• [What is needed]: Your answer must be an exact transcription of every entry.

++++++++++

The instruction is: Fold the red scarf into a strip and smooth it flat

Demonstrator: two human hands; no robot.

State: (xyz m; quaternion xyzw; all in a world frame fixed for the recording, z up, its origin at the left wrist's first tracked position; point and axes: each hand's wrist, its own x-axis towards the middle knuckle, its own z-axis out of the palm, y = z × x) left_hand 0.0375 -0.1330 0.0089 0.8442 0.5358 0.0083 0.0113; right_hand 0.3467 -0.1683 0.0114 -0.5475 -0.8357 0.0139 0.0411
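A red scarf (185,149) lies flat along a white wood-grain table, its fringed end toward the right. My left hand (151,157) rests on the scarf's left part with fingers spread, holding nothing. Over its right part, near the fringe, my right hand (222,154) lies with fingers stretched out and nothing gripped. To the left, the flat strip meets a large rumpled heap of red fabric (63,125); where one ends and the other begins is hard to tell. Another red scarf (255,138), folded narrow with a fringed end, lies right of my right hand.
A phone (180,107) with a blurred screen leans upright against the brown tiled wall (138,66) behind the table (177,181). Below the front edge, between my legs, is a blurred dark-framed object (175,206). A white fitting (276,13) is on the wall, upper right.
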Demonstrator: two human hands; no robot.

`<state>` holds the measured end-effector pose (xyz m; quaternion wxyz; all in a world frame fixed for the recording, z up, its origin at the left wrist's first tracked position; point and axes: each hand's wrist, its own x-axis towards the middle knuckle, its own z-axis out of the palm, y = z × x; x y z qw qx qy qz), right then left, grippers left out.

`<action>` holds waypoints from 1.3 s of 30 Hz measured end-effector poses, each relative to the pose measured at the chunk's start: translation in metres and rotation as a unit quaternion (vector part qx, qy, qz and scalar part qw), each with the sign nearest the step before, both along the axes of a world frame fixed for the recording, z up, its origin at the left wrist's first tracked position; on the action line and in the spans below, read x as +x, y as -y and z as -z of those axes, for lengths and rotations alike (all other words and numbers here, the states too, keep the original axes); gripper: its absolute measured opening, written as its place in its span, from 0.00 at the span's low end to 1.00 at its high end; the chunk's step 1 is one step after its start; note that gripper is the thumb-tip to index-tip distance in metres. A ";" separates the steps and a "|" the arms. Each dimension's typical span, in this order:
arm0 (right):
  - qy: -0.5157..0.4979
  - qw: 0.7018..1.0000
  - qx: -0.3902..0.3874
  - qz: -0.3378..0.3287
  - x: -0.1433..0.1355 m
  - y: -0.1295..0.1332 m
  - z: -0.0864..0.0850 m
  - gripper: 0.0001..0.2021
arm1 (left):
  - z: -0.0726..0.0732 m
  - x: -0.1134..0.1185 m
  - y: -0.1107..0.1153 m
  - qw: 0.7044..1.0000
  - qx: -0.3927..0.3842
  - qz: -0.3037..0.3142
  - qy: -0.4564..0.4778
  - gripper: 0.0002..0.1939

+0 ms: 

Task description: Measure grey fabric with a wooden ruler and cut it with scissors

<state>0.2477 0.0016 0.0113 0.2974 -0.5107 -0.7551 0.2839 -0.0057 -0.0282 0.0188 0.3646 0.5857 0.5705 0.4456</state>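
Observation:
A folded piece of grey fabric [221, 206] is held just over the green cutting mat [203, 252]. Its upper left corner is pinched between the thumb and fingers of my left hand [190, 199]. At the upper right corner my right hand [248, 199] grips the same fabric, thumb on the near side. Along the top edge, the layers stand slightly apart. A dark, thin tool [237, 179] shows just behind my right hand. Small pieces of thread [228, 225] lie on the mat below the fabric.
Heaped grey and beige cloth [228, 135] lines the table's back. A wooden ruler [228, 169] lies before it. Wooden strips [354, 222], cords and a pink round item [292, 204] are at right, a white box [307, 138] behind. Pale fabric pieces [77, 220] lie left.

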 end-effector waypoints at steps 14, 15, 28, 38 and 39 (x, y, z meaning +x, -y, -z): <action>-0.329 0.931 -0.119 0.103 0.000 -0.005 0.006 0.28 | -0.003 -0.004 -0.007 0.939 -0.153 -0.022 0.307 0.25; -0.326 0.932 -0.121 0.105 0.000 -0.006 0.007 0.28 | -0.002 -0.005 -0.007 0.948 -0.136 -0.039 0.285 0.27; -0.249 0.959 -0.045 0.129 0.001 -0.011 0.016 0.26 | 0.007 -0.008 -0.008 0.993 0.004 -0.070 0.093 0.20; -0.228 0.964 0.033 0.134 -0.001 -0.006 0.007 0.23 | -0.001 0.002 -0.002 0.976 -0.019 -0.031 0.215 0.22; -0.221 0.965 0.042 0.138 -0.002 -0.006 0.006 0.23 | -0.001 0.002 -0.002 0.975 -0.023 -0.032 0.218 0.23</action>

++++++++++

• [Written answer]:
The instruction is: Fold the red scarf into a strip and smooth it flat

Demonstrator: two human hands; no robot.

State: (xyz m; quaternion xyzw; all in a world frame fixed for the recording, z up, its origin at the left wrist's first tracked position; point and axes: each hand's wrist, its own x-axis towards the middle knuckle, its own z-axis out of the palm, y = z × x) left_hand 0.0375 -0.1330 0.0089 0.8442 0.5358 0.0083 0.0113; right_hand 0.3467 -0.1683 0.0114 -0.5475 -0.8357 0.0139 0.0411
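A red scarf (185,149) lies flat along a white wood-grain table, its fringed end toward the right. My left hand (151,157) rests on the scarf's left part with fingers spread, holding nothing. Over its right part, near the fringe, my right hand (222,154) lies with fingers stretched out and nothing gripped. To the left, the flat strip meets a large rumpled heap of red fabric (63,125); where one ends and the other begins is hard to tell. Another red scarf (255,138), folded narrow with a fringed end, lies right of my right hand.
A phone (180,107) with a blurred screen leans upright against the brown tiled wall (138,66) behind the table (177,181). Below the front edge, between my legs, is a blurred dark-framed object (175,206). A white fitting (276,13) is on the wall, upper right.
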Demonstrator: two human hands; no robot.

`<state>` holds the measured end-effector pose (xyz m; quaternion wxyz; all in a world frame fixed for the recording, z up, its origin at the left wrist's first tracked position; point and axes: each hand's wrist, its own x-axis towards the middle knuckle, its own z-axis out of the palm, y = z × x; x y z qw qx qy qz), right then left, grippers left out.

`<action>` holds waypoints from 1.3 s of 30 Hz measured end-effector poses, each relative to the pose measured at the chunk's start: translation in metres and rotation as a unit quaternion (vector part qx, qy, qz and scalar part qw), each with the sign nearest the step before, both along the axes of a world frame fixed for the recording, z up, its origin at the left wrist's first tracked position; on the action line and in the spans below, read x as +x, y as -y and z as -z of those axes, for lengths and rotations alike (all other words and numbers here, the states too, keep the original axes); gripper: its absolute measured opening, written as its place in its span, from 0.00 at the span's low end to 1.00 at its high end; the chunk's step 1 is one step after its start; note that gripper is the thumb-tip to index-tip distance in metres. A ";" separates the steps and a "|" the arms. Each dimension's typical span, in this order:
arm0 (right):
  - qy: -0.5157..0.4979
  - qw: 0.7018..1.0000
  - qx: -0.3902..0.3874
  - qz: -0.3378..0.3287
  - x: -0.1433..0.1355 m
  - y: -0.1295..0.1332 m
  - z: -0.0864..0.0850 m
  - gripper: 0.0001..0.2021
arm1 (left):
  - z: -0.0726..0.0732 m
  - x: -0.1134..0.1185 m
  - y: -0.1107..0.1153 m
  - qw: 0.7044..1.0000
  - qx: -0.3927..0.3842
  - qz: -0.3037..0.3142
  - qy: -0.4564..0.4778
  - gripper: 0.0002..0.1939

+0 ms: 

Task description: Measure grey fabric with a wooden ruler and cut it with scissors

<state>0.2477 0.0016 0.0113 0.2974 -0.5107 -0.7551 0.2839 -0.0057 -0.0282 0.0188 0.3646 0.5857 0.5705 0.4456</state>
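Observation:
A folded piece of grey fabric [221, 206] is held just over the green cutting mat [203, 252]. Its upper left corner is pinched between the thumb and fingers of my left hand [190, 199]. At the upper right corner my right hand [248, 199] grips the same fabric, thumb on the near side. Along the top edge, the layers stand slightly apart. A dark, thin tool [237, 179] shows just behind my right hand. Small pieces of thread [228, 225] lie on the mat below the fabric.
Heaped grey and beige cloth [228, 135] lines the table's back. A wooden ruler [228, 169] lies before it. Wooden strips [354, 222], cords and a pink round item [292, 204] are at right, a white box [307, 138] behind. Pale fabric pieces [77, 220] lie left.
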
 end-effector waypoints at steps 14, 15, 28, 38 and 39 (x, y, z meaning +x, -y, -z): <action>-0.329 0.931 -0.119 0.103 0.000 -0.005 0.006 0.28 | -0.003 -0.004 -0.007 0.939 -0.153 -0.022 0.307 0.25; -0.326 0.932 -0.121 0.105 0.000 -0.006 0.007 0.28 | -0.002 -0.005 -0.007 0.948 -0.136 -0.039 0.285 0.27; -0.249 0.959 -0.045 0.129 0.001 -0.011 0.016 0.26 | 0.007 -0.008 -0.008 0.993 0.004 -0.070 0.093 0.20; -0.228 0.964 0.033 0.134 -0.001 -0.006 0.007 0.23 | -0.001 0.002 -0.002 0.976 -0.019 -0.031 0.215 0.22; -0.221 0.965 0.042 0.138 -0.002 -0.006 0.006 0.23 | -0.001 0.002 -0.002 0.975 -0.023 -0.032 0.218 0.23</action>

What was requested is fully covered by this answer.